---- Available data

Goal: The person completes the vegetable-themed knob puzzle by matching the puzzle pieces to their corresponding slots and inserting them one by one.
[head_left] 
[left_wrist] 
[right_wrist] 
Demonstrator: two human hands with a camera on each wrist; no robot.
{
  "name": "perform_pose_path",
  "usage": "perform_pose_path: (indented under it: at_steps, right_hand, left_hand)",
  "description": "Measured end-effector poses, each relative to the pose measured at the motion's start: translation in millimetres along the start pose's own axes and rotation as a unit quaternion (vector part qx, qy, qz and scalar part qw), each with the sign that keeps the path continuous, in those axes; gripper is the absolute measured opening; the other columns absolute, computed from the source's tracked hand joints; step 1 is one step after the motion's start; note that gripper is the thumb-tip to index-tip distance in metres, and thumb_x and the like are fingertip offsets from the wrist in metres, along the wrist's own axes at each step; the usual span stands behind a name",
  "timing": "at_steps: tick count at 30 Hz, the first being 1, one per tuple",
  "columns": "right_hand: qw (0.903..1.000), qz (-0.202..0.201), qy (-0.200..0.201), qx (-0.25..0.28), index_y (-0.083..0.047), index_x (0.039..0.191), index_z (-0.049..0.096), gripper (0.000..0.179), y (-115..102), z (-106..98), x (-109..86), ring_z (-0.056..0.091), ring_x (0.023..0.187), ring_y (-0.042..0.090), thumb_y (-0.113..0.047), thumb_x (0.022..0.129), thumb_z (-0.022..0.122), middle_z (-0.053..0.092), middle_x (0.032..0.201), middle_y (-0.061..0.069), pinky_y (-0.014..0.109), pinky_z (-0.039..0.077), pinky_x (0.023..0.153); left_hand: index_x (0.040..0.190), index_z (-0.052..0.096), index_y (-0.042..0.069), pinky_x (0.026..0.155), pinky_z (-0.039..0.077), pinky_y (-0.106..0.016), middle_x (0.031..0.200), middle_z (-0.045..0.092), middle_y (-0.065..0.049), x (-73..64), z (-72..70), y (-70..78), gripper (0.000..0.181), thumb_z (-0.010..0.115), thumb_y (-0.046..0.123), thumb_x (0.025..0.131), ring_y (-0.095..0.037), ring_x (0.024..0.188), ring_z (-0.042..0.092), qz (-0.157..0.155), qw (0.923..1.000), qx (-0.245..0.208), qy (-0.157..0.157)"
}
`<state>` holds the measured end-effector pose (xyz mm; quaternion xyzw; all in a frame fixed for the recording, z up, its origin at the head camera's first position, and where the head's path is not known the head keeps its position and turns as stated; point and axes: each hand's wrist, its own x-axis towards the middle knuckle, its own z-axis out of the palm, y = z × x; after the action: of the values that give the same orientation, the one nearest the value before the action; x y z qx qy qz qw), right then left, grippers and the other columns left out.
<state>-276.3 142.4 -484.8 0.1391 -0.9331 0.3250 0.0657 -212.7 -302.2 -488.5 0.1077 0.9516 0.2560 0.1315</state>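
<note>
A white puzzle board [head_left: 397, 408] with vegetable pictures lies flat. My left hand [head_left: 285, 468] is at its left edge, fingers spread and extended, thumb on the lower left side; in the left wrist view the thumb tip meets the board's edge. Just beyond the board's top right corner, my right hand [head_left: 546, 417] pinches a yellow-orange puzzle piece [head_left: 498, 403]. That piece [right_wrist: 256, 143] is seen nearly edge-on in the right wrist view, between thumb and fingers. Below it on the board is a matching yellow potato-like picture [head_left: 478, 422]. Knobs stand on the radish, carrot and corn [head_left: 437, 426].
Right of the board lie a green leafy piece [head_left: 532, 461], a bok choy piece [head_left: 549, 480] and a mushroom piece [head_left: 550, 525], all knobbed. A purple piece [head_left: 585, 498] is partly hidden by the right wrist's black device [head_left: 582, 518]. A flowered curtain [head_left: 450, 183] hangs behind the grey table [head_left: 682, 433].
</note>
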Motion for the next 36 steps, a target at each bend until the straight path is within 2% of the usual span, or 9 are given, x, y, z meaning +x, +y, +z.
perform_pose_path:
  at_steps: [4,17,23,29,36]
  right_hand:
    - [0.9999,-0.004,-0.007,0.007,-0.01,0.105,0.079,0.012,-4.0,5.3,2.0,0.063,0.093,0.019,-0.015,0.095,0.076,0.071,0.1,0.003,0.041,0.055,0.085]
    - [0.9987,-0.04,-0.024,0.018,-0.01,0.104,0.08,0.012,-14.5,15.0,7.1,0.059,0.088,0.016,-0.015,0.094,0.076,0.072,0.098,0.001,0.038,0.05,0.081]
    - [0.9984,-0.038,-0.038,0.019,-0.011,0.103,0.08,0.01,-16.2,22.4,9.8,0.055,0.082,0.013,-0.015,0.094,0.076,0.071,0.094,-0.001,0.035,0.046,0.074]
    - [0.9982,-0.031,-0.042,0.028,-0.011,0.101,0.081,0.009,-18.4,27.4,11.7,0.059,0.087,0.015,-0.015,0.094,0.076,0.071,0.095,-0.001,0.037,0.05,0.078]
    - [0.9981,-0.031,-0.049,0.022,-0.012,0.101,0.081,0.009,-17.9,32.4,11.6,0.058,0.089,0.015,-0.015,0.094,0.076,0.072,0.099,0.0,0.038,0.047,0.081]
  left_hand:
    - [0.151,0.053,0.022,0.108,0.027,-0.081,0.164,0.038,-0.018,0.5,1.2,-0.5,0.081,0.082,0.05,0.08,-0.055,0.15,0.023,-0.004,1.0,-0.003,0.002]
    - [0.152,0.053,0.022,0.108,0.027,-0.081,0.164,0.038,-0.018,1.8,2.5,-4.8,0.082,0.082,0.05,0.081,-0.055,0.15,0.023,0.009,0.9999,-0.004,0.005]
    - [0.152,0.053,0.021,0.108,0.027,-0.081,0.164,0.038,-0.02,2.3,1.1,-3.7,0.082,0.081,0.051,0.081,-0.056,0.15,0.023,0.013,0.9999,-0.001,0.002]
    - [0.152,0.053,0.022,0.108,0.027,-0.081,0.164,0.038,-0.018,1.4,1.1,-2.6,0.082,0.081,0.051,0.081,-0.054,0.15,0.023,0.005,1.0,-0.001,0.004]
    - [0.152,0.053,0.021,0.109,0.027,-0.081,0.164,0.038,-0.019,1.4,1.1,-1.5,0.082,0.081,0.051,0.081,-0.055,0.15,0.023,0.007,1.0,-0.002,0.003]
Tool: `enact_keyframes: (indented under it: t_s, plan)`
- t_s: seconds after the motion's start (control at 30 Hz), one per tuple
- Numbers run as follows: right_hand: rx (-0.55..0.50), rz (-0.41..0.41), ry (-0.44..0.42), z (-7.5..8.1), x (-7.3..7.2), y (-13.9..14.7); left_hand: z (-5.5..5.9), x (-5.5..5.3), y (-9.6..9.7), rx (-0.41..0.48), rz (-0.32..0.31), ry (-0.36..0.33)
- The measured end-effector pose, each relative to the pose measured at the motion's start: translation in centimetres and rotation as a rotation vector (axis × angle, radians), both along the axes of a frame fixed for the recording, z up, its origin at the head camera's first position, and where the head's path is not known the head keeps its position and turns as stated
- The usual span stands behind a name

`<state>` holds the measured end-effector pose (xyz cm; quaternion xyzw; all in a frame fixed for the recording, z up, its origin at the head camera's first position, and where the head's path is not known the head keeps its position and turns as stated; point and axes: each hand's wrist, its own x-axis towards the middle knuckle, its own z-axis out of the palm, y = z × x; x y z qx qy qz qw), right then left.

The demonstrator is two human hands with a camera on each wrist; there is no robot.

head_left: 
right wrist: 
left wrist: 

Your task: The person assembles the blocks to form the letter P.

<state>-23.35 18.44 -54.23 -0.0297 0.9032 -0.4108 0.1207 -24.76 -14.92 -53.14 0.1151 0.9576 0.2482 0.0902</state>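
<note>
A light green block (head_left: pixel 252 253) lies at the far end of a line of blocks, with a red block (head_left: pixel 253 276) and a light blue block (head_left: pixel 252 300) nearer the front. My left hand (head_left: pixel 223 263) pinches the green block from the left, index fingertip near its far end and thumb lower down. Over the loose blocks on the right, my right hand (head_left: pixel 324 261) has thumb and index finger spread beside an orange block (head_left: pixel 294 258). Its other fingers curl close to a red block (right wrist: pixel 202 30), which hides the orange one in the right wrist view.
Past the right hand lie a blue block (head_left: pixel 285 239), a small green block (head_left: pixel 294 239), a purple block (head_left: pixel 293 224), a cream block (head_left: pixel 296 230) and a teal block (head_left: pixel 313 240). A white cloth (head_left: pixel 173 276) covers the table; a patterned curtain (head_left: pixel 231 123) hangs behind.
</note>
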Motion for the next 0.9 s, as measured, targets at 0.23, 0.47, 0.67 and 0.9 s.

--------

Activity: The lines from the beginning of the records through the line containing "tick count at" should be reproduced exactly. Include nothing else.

Response:
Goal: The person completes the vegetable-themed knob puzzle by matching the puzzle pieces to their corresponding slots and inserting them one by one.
[head_left] 
[left_wrist] 
[right_wrist] 
Demonstrator: two human hands with a camera on each wrist; no robot.
{
  "name": "perform_pose_path",
  "usage": "perform_pose_path: (indented under it: at_steps, right_hand, left_hand)",
  "description": "Measured end-effector poses, each relative to the pose measured at the motion's start: translation in millimetres along the start pose's own axes and rotation as a unit quaternion (vector part qx, qy, qz and scalar part qw), each with the sign that keeps the path continuous, in those axes; gripper is the absolute measured opening; the other columns absolute, computed from the source's tracked hand joints; step 1 is one step after the motion's start; note that gripper is the thumb-tip to index-tip distance in metres, and thumb_x and the like are fingertip offsets from the wrist in metres, along the wrist's own axes at each step; the usual span stands behind a name",
  "timing": "at_steps: tick count at 30 Hz, the first being 1, one per tuple",

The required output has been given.